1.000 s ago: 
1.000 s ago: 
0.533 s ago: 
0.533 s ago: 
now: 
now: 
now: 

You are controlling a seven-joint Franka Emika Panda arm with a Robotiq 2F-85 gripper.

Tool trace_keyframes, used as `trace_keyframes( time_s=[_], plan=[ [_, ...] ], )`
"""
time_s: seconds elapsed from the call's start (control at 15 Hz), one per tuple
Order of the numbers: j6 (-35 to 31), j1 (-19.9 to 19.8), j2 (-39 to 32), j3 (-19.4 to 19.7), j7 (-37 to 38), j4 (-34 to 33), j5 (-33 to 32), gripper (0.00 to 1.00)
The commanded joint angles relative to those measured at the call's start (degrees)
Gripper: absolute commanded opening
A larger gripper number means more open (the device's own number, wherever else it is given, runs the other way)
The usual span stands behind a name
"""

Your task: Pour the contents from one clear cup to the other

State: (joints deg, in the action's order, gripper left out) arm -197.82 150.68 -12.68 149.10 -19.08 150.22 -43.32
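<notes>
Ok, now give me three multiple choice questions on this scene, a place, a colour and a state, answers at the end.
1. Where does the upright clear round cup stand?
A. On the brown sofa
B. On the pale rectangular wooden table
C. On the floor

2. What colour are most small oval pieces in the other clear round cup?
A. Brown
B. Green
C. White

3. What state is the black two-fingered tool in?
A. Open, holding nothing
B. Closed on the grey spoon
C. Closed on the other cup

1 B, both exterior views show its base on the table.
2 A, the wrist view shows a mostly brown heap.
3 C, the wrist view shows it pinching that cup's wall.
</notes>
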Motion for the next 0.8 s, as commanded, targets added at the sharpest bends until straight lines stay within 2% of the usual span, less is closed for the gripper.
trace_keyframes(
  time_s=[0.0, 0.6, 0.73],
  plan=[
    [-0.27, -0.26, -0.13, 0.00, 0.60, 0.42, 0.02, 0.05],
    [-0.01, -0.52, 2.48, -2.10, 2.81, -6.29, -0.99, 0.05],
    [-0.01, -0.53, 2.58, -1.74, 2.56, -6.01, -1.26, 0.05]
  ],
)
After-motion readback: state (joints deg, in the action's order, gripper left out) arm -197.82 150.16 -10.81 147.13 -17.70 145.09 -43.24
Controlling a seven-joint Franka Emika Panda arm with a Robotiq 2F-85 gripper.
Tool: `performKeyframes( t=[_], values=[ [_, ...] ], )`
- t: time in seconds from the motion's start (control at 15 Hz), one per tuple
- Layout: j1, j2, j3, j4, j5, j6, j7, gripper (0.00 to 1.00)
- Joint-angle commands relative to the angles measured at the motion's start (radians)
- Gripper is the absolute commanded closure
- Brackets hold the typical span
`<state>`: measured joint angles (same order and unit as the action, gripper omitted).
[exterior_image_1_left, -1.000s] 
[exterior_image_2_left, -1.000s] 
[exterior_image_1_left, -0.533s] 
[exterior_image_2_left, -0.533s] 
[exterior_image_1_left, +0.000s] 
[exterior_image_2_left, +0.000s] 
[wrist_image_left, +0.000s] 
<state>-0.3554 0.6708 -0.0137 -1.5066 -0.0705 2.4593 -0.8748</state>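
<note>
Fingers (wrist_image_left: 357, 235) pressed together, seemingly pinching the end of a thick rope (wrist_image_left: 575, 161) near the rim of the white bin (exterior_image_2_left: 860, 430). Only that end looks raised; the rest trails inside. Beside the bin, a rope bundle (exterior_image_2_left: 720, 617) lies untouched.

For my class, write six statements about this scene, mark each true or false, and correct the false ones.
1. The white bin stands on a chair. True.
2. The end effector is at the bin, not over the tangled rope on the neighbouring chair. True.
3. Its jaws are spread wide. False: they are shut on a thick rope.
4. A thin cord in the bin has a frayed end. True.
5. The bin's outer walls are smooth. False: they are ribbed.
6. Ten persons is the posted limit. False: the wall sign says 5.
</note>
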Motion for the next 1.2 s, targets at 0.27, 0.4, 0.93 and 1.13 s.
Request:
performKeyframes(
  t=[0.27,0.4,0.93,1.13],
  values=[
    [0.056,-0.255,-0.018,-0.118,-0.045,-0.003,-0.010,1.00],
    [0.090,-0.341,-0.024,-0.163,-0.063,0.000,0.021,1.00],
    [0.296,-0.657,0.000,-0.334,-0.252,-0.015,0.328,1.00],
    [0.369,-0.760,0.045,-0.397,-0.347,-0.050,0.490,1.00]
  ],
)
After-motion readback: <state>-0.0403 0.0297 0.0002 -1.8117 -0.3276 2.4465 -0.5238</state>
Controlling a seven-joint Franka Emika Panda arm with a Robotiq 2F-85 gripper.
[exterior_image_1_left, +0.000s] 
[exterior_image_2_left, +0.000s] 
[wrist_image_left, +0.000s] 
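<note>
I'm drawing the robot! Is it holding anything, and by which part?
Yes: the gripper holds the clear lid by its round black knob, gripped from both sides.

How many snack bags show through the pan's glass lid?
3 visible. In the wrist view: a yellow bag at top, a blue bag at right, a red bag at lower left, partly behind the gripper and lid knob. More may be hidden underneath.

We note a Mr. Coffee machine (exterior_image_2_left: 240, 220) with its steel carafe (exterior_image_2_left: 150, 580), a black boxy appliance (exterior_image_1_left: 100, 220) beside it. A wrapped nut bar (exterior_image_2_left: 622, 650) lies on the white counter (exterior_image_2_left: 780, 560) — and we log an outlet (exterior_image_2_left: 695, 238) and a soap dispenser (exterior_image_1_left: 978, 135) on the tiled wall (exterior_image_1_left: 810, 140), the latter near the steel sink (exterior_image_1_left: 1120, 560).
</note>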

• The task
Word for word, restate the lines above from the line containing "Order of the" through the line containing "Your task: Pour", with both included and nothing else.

• Answer to this exercise
Order of the numbers: j6 (-35 to 31), j1 (-19.9 to 19.8), j2 (-39 to 32), j3 (-19.4 to 19.7), j7 (-37 to 38), j4 (-34 to 33), j5 (-33 to 32), gripper (0.00 to 1.00)
The commanded joint angles relative to those measured at the call's start (degrees)
Gripper: absolute commanded opening
A larger gripper number means more open (the device's own number, wherever else it is given, runs the other way)
The usual span stands behind a name
"""

Your task: Pour the contents from one clear cup to the other

The output is complete.